YOUR OBJECTIVE
Retype the whole listing that follows, line for line.

DATA SECTION
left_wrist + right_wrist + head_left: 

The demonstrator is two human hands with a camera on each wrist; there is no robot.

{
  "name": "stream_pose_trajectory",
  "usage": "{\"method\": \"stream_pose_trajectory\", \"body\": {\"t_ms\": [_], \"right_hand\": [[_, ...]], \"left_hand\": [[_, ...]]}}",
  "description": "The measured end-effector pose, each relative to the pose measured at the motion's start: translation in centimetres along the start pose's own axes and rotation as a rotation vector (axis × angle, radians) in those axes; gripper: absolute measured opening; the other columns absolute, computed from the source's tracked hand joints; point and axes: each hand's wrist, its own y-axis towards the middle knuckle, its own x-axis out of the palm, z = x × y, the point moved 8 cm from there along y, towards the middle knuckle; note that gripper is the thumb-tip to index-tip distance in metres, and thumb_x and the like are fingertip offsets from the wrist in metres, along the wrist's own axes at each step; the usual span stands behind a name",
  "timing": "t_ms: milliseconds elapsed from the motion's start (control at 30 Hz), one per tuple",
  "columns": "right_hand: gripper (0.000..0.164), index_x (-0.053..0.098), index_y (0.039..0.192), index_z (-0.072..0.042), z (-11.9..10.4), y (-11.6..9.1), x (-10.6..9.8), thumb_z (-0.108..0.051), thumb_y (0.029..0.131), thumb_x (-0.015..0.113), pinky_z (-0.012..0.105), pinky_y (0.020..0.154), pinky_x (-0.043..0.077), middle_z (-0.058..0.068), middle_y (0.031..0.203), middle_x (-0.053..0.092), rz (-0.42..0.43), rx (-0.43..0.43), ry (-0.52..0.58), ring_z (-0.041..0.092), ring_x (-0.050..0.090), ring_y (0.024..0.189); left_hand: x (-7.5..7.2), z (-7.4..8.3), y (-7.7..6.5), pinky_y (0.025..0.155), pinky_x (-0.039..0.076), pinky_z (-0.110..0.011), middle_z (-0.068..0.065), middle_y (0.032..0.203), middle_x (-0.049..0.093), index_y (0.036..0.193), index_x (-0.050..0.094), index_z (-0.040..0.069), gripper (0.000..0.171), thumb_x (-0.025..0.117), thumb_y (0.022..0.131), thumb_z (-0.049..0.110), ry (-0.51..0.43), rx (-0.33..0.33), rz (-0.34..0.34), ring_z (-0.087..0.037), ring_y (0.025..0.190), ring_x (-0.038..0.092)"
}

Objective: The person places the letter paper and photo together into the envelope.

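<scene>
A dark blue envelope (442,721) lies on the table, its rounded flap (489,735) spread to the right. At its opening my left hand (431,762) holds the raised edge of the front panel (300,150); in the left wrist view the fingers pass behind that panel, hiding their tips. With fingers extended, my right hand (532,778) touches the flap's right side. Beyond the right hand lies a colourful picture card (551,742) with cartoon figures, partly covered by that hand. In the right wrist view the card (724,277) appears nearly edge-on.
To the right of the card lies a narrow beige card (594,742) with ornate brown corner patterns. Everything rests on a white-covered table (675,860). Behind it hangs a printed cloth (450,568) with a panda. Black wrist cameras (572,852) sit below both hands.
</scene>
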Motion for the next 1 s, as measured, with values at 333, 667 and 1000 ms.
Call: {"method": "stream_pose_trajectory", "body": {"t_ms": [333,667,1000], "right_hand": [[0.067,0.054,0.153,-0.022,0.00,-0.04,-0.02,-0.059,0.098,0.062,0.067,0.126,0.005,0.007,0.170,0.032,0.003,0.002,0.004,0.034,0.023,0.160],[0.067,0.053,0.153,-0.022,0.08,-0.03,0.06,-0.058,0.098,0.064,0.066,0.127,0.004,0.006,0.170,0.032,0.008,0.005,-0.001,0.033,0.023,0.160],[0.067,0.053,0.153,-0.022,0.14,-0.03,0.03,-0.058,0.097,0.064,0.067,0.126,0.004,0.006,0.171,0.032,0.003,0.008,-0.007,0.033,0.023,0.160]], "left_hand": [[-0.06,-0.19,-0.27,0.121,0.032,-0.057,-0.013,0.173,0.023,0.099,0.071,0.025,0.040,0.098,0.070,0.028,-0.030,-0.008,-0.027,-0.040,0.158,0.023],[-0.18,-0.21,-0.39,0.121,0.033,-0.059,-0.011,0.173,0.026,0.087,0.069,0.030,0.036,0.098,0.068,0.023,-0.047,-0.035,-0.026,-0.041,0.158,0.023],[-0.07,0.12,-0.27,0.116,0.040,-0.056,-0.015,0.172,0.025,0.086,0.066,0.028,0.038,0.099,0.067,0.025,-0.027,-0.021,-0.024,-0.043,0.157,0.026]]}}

COMPLETED EXERCISE
left_wrist + right_wrist + head_left: 

The demonstrator is two human hands with a camera on each wrist; there is no robot.

{
  "name": "stream_pose_trajectory",
  "usage": "{\"method\": \"stream_pose_trajectory\", \"body\": {\"t_ms\": [_], \"right_hand\": [[_, ...]], \"left_hand\": [[_, ...]]}}",
  "description": "The measured end-effector pose, each relative to the pose measured at the motion's start: translation in centimetres along the start pose's own axes and rotation as a rotation vector (axis × angle, radians) in those axes; gripper: absolute measured opening; the other columns absolute, computed from the source's tracked hand joints; point and axes: each hand's wrist, its own y-axis towards the middle knuckle, its own x-axis out of the palm, z = x × y, the point moved 8 cm from there along y, towards the middle knuckle; note that gripper is the thumb-tip to index-tip distance in metres, and thumb_x and the like are fingertip offsets from the wrist in metres, along the wrist's own axes at each step; the usual span stands behind a name",
  "timing": "t_ms: milliseconds elapsed from the motion's start (control at 30 Hz), one per tuple",
  "columns": "right_hand: gripper (0.000..0.164), index_x (-0.053..0.098), index_y (0.039..0.192), index_z (-0.072..0.042), z (-11.9..10.4), y (-11.6..9.1), x (-10.6..9.8), thumb_z (-0.108..0.051), thumb_y (0.029..0.131), thumb_x (-0.015..0.113), pinky_z (-0.012..0.105), pinky_y (0.020..0.154), pinky_x (-0.043..0.077), middle_z (-0.058..0.068), middle_y (0.031..0.203), middle_x (-0.053..0.092), rz (-0.42..0.43), rx (-0.43..0.43), ry (-0.52..0.58), ring_z (-0.041..0.092), ring_x (-0.050..0.090), ring_y (0.024..0.189); left_hand: x (-7.5..7.2), z (-7.4..8.3), y (-7.7..6.5), pinky_y (0.025..0.155), pinky_x (-0.039..0.076), pinky_z (-0.110..0.011), middle_z (-0.068..0.065), middle_y (0.032..0.203), middle_x (-0.049..0.093), index_y (0.036..0.193), index_x (-0.050..0.094), index_z (-0.040..0.069), gripper (0.000..0.171), thumb_x (-0.025..0.117), thumb_y (0.022..0.131), thumb_z (-0.049..0.110), ry (-0.51..0.43), rx (-0.33..0.33), rz (-0.34..0.34), ring_z (-0.087..0.037), ring_y (0.025..0.190), ring_x (-0.038..0.092)"
}

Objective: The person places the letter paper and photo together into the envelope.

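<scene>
A dark blue envelope (442,721) lies on the table, its rounded flap (489,735) spread to the right. At its opening my left hand (431,762) holds the raised edge of the front panel (300,150); in the left wrist view the fingers pass behind that panel, hiding their tips. With fingers extended, my right hand (532,778) touches the flap's right side. Beyond the right hand lies a colourful picture card (551,742) with cartoon figures, partly covered by that hand. In the right wrist view the card (724,277) appears nearly edge-on.
To the right of the card lies a narrow beige card (594,742) with ornate brown corner patterns. Everything rests on a white-covered table (675,860). Behind it hangs a printed cloth (450,568) with a panda. Black wrist cameras (572,852) sit below both hands.
</scene>
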Motion for the next 1 s, as measured, with values at 333, 667 and 1000 ms.
Call: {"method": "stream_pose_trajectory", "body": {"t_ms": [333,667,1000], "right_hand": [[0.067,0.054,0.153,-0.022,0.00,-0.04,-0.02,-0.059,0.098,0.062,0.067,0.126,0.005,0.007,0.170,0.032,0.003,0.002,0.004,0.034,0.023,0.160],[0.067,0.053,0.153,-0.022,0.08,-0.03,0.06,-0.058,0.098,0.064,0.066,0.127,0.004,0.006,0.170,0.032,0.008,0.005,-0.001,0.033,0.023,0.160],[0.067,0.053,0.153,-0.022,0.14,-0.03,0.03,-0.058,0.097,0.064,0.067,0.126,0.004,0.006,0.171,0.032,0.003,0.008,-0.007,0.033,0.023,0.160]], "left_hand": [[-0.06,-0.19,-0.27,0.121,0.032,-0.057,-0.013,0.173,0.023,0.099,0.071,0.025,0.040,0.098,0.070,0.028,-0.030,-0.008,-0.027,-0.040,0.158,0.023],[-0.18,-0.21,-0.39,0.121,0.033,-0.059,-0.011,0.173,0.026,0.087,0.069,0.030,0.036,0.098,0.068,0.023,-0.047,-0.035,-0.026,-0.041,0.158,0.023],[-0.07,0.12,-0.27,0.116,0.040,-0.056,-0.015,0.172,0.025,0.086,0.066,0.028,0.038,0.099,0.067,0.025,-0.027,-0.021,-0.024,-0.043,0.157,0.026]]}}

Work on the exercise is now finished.